Data from the last day explored, July 3rd, 2020, were kept for a subsequent evaluation using a spatial regression approach by means of GWR. So the following set of relevant explanatory variables was considered for predicting reported cases: number of grocery stores, number of pharmacies, number of bakeries, the average income of residents and the total number of residents aged 0 to 9 years old. Results indicated a R² of 0.960 considering 54 neighbours for every neighbourhood based on inverse distance, which represents an improvement on the essential services-only analysis conducted for separate databases. The statistical significance of this analysis was validated by a Moran's I test applied to GWR residuals, since an index of -0.028 (p = 0.63) implied they were randomly distributed.
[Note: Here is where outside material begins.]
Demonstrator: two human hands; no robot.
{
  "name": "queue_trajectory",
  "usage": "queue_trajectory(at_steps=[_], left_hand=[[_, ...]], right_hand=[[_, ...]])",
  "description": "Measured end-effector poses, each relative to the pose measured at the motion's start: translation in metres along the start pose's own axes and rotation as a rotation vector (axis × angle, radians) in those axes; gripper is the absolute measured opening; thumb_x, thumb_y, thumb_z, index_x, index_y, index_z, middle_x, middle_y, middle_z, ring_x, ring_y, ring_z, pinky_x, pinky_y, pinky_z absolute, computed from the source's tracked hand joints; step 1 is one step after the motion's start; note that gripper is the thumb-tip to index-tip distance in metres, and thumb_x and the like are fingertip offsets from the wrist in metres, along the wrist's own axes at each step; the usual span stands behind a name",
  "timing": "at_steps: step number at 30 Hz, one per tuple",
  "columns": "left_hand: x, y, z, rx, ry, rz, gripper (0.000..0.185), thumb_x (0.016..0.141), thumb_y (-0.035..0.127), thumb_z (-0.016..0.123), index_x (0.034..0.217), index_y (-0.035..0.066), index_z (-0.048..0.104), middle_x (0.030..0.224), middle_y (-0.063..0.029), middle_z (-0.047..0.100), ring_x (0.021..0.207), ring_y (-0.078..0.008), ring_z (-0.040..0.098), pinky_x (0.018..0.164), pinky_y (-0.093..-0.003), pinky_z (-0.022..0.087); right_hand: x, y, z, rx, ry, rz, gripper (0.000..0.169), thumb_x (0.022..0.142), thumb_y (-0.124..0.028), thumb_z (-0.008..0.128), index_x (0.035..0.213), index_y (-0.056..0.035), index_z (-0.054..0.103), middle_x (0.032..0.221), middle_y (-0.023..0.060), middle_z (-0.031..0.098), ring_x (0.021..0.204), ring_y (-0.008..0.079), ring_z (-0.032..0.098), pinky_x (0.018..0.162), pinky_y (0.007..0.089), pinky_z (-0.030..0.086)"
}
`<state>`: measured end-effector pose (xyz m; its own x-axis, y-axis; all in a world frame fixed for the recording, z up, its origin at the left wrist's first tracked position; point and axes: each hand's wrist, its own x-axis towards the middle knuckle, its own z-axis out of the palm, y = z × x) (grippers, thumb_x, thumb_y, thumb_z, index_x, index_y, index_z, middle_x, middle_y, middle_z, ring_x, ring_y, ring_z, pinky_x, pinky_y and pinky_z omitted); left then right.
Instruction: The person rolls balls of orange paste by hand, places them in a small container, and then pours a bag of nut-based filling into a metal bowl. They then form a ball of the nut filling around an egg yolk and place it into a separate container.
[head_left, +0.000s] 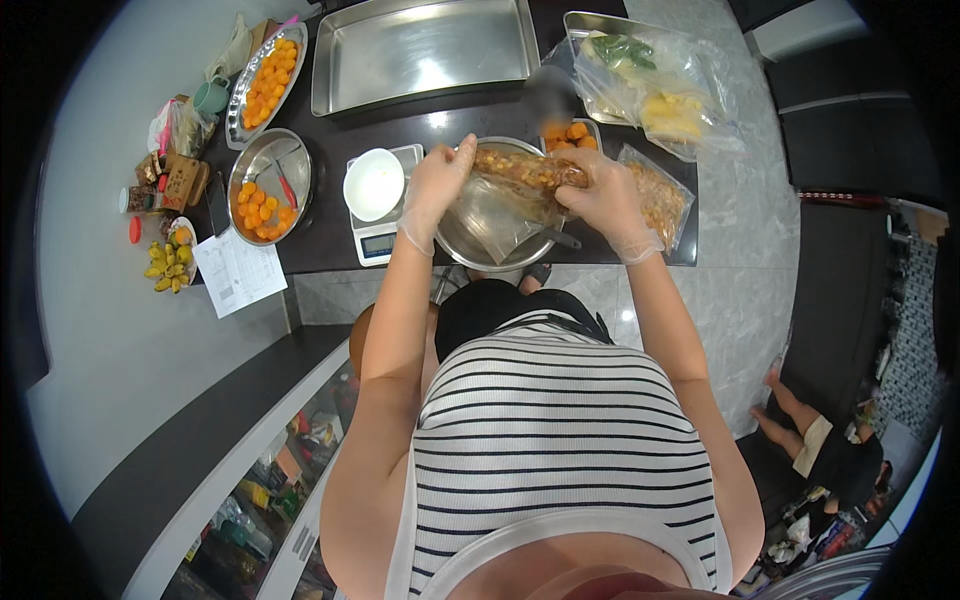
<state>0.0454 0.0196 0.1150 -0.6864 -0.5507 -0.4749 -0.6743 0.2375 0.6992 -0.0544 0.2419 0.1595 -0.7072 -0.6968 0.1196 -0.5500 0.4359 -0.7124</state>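
Note:
Both my hands wear clear plastic gloves. Between them they hold a clear plastic bag (525, 169) of brown, chunky filling, bunched into a long roll along its top. My left hand (439, 187) grips the roll's left end, thumb pointing up. At the other end, my right hand (606, 191) has its fingers wrapped around the bag. The bag's flat, nearly bare part hangs down over a steel bowl (469, 251), whose inside is partly hidden. A dark utensil handle (562, 238) crosses the bowl's right rim. Just beyond the right hand sits a small container of orange pieces (576, 133).
A digital scale (377, 247) bearing a white bowl (373, 184) stands left, beside a steel bowl (301, 161) of orange balls. Further back are an oval tray (234, 124) and a rectangular steel tray (420, 64). Another filled bag (660, 199) lies right. A person (832, 454) is at far right.

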Motion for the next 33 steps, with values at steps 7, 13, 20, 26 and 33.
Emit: queue_trajectory(at_steps=[7,13,20,26,33], left_hand=[[0.019,-0.022,0.005,-0.663,-0.306,0.142,0.036,0.1,0.034,0.055,0.075,0.008,0.055,0.056,0.0056,0.042,0.047,-0.005,0.032,0.046,-0.0242,0.026],[-0.004,0.02,-0.03,-0.54,-0.446,0.36,0.032,0.101,0.023,0.051,0.071,0.011,0.047,0.056,0.0055,0.04,0.048,-0.0044,0.033,0.047,-0.0223,0.027],[-0.024,0.074,-0.034,-0.445,-0.628,0.421,0.025,0.095,0.013,0.047,0.071,0.008,0.048,0.059,0.0036,0.042,0.05,-0.0052,0.036,0.047,-0.0226,0.029],[-0.022,0.073,-0.035,-0.478,-0.683,0.362,0.019,0.09,0.009,0.046,0.072,0.006,0.049,0.061,0.0017,0.044,0.05,-0.0059,0.036,0.047,-0.0231,0.03],[-0.042,0.076,-0.051,-0.506,-0.618,0.323,0.021,0.093,0.012,0.046,0.072,0.011,0.045,0.059,0.0044,0.04,0.048,-0.0036,0.032,0.044,-0.0208,0.024]], right_hand=[[0.003,0.005,-0.002,0.149,0.007,0.036,0.039,0.069,-0.011,0.069,0.107,-0.0079,0.068,0.102,0.0128,0.07,0.092,0.0289,0.068,0.083,0.0343,0.053],[-0.002,0.024,-0.017,0.363,0.019,0.137,0.041,0.07,-0.002,0.065,0.111,-0.0025,0.066,0.105,0.0104,0.07,0.097,0.0189,0.066,0.086,0.0299,0.051],[-0.02,0.048,-0.025,0.612,0.006,0.302,0.04,0.074,0.003,0.062,0.114,0.001,0.063,0.113,0.0068,0.065,0.104,0.0146,0.061,0.092,0.0279,0.048],[-0.037,0.05,-0.009,0.845,0.115,0.254,0.041,0.08,0.002,0.065,0.121,-0.0005,0.063,0.111,0.0053,0.066,0.102,0.0138,0.061,0.089,0.0267,0.048],[-0.043,0.05,-0.012,0.725,0.16,0.273,0.021,0.089,-0.007,0.068,0.109,0.0007,0.068,0.097,0.0034,0.066,0.08,0.0086,0.062,0.072,0.0216,0.051]])
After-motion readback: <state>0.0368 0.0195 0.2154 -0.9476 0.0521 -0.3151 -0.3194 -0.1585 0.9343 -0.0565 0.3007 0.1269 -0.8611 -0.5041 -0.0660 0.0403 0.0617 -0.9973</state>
As noted for the analysis of separate databases, an improvement occurred from OLS to GWR results since adjusted R² increased from 0.926 to 0.944, and also AICc statistics reduced from 881.42 to 873.78. GWR concerns a local prediction to elucidate spatial variations all over the region of interest 28, so the distribution of local R² in each Recife neighbourhood is illustrated in Fig. 6. SWith a view to initiating a more in-depth exploration of areas where Covid-19 infections are concentrated, hotspots for cases identified on July 3rd, 2020 were highlighted. Values were found remarkably high since the minimum one explains 82,8% of reported cases, mainly where hotspots were detected.
Again a further exploration was made of the July 3rd, 2020 data, but now seeking to clarify how every relevant contribution of a determinant to spatial regression modelling could influence a prediction of the number of cases. Figure 7 classifies their coefficients on regression local equations into five categories. When the previously mentioned hotspots are analysed, it is noted that the Southern ones were impacted most by the presence of bakeries and their residents' average income. The Western cluster is best described by local pharmacies and grocery stores. The strongest influence on the incidence of disease in the Northern hotspot came from bakeries, pharmacies and people aged from 0 to 9.